1st EuroHPC malleability hackathon
Research on dynamic resource utilization for "traditional HPC workload" is one of the common research topics across several EuroHPC research projects (ADMIRE, DEEP-SEA, REGALE, Time-X) .
This hackathon will bring EuroHPC developers (and special invited guests) together for a joint effort around this topic.
Where? Université Grenoble Alpes (aka. the green capital of the alps)
Registration deadline: December 20th Extended deadline: January 6th 2023
When? 23rd - 27th January 2023
700 Av. Centrale, 38400 Saint-Martin-d'Hères, France
23rd January: Room 106
24th January: Room 106
25th January: Room 106
26th January: Room 406 (Attention! Different room!)
27th January: Room 106
Tuesday 24th January
Place: l'Épicurian, 1 Pl. aux Herbes, 38000 Grenoble
Deadline is December 20th.
We like to make this a strongly collaborative hacking event. Participation is therefore only possible if you also contribute via hacking together with others. In order to utilize the limited time in the best way, we like to gather hacking modules (see below) and collaborators on them in advance.
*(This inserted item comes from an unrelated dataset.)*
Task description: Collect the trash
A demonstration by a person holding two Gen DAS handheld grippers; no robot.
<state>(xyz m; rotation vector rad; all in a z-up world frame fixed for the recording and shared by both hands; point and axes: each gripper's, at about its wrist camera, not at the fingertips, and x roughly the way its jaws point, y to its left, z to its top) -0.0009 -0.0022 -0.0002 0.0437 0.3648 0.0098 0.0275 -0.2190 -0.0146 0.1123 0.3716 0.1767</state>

There are basically two possibilities to participate:
Joining an existing module: Please describe in your Email to which Module you'd like to contribute to and how this contribution would look like (what you can do for others and what others can do for you).
Suggesting a new module: If you like to work on a new module, please provide a brief description of this.
For participation, please use the registration website.
Main hacking modules
These modules will be updated on a rolling basis
Module #PMIx-SLURM: PMIx <=> SLURM dynamic resources with high priority queue
Brief description: Supporting dynamic resource utilization with PMIx using the SLURM high priority queue.
Hackers: Sergio Iserte (SLURM), Dominik Huber (PMIx), Isaías Comprés (SLURM), Martin Schreiber (Numerics)
Module #DMRLib-MPISessions: DMRLib <=> MPI Sessions
Brief description: Make DMRLib also using MPI Sessions
Hackers: Sergio Iserte (DMRLib developer), Dominik Huber (PMIx), Martin Schreiber (Numerics)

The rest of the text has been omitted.